Records for the task>
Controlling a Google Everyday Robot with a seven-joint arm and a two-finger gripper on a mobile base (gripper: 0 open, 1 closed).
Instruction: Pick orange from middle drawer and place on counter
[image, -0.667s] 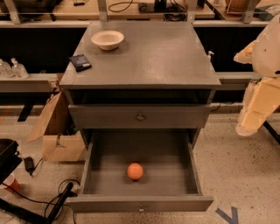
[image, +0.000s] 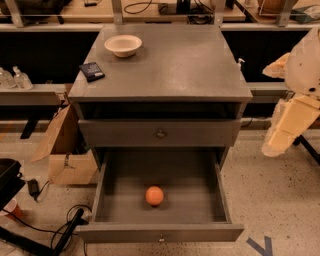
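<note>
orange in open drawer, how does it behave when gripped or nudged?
The orange is a smooth ball loose on the flat floor of the middle drawer, so a nudge would probably roll it. Small and smooth-skinned, so likely light but maybe slippery. The claw hangs right of the cabinet.

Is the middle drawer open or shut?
Open: the middle drawer is pulled out, the orange inside. The tool hangs right of it.

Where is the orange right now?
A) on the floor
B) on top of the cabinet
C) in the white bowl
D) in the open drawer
D: the orange sits inside the pulled-out middle drawer, and the end effector hangs off to the right of the counter, apart from it.
</note>
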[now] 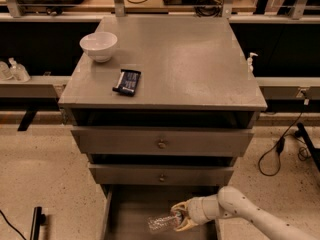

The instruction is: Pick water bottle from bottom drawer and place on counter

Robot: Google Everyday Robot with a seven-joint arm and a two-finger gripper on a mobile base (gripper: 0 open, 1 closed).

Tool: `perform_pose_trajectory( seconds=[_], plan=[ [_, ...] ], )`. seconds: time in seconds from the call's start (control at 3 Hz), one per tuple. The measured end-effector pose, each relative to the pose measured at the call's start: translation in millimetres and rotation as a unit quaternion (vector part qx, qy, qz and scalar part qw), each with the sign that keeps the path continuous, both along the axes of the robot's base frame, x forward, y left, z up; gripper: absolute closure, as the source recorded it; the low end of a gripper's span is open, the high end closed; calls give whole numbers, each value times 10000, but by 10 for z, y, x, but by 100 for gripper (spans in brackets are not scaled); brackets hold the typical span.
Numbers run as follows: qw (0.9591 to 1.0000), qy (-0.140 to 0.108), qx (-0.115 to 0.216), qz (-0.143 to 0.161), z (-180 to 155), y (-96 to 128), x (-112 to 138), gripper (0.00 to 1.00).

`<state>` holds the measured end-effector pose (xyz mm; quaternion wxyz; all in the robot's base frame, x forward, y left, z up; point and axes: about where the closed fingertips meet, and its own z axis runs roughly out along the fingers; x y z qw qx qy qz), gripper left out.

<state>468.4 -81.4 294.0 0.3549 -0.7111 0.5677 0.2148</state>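
The bottom drawer (130, 216) is pulled open at the foot of the cabinet, showing a plain grey tray. The clear water bottle (161, 223) lies on its side in it, near the front. My gripper (179, 218) reaches in from the lower right on a white arm, and its fingers close around the bottle's right end. The counter (185, 64) is the wide grey top of the cabinet above.
A white bowl (98, 45) and a dark flat packet (127, 81) sit on the counter's left side. Two wider drawers with knobs (161, 144) are slightly open above. A small white pump bottle (251, 63) stands at the right. Cables (280, 149) lie on the floor at the right.
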Motion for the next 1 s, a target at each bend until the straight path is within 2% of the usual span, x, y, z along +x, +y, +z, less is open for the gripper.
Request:
perform_pose_trajectory(
  seconds=[0.33, 0.67, 1.0],
  plan=[
    [9986, -170, 203, 468, 838, 10, -191, 100],
    [9946, -263, 419, 911, 1277, 50, -343, 100],
    [9947, -276, 423, 897, 1376, 38, -383, 100]
  ],
)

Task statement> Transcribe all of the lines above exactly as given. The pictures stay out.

Your solution>
Controlling a Google Everyday Robot with a seven-joint arm and a two-finger gripper on a mobile base (gripper: 0 open, 1 closed).
Instruction: Pick orange from middle drawer and place on counter
[image, -0.667s] 
[image, +0.000s] 
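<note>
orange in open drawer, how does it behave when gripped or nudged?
The orange is a smooth ball loose on the flat floor of the middle drawer, so a nudge would probably roll it. Small and smooth-skinned, so likely light but maybe slippery. The claw hangs right of the cabinet.

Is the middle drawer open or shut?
Open: the middle drawer is pulled out, the orange inside. The tool hangs right of it.

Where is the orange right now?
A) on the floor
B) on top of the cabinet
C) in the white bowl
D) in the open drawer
D: the orange sits inside the pulled-out middle drawer, and the end effector hangs off to the right of the counter, apart from it.
</note>
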[now] 

The instruction is: Pick water bottle from bottom drawer and place on counter

Robot: Google Everyday Robot with a seven-joint arm and a two-finger gripper on a mobile base (gripper: 0 open, 1 closed).

Tool: `perform_pose_trajectory( seconds=[_], plan=[ [_, ...] ], )`. seconds: time in seconds from the call's start (control at 3 Hz), one per tuple. The measured end-effector pose, each relative to the pose measured at the call's start: translation in millimetres and rotation as a unit quaternion (vector part qx, qy, qz and scalar part qw), each with the sign that keeps the path continuous, both along the axes of the robot's base frame, x forward, y left, z up; gripper: absolute closure, as the source recorded it; the low end of a gripper's span is open, the high end closed; calls give whole numbers, each value times 10000, but by 10 for z, y, x, but by 100 for gripper (spans in brackets are not scaled); brackets hold the typical span.
Numbers run as follows: qw (0.9591 to 1.0000), qy (-0.140 to 0.108), qx (-0.115 to 0.216), qz (-0.143 to 0.161), z (-180 to 155), y (-96 to 128), x (-112 to 138), gripper (0.00 to 1.00).

`<state>` holds the measured end-effector pose (xyz mm; quaternion wxyz; all in the robot's base frame, x forward, y left, z up; point and axes: about where the closed fingertips meet, and its own z axis runs roughly out along the fingers; x y z qw qx qy qz), gripper left out.

<state>468.4 -81.4 294.0 0.3549 -0.7111 0.5677 0.2148</state>
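The bottom drawer (130, 216) is pulled open at the foot of the cabinet, showing a plain grey tray. The clear water bottle (161, 223) lies on its side in it, near the front. My gripper (179, 218) reaches in from the lower right on a white arm, and its fingers close around the bottle's right end. The counter (185, 64) is the wide grey top of the cabinet above.
A white bowl (98, 45) and a dark flat packet (127, 81) sit on the counter's left side. Two wider drawers with knobs (161, 144) are slightly open above. A small white pump bottle (251, 63) stands at the right. Cables (280, 149) lie on the floor at the right.
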Motion for the next 1 s, a target at each bend until the straight path is within 2% of the usual span, x, y, z along +x, +y, +z, less is open for the gripper.
Request:
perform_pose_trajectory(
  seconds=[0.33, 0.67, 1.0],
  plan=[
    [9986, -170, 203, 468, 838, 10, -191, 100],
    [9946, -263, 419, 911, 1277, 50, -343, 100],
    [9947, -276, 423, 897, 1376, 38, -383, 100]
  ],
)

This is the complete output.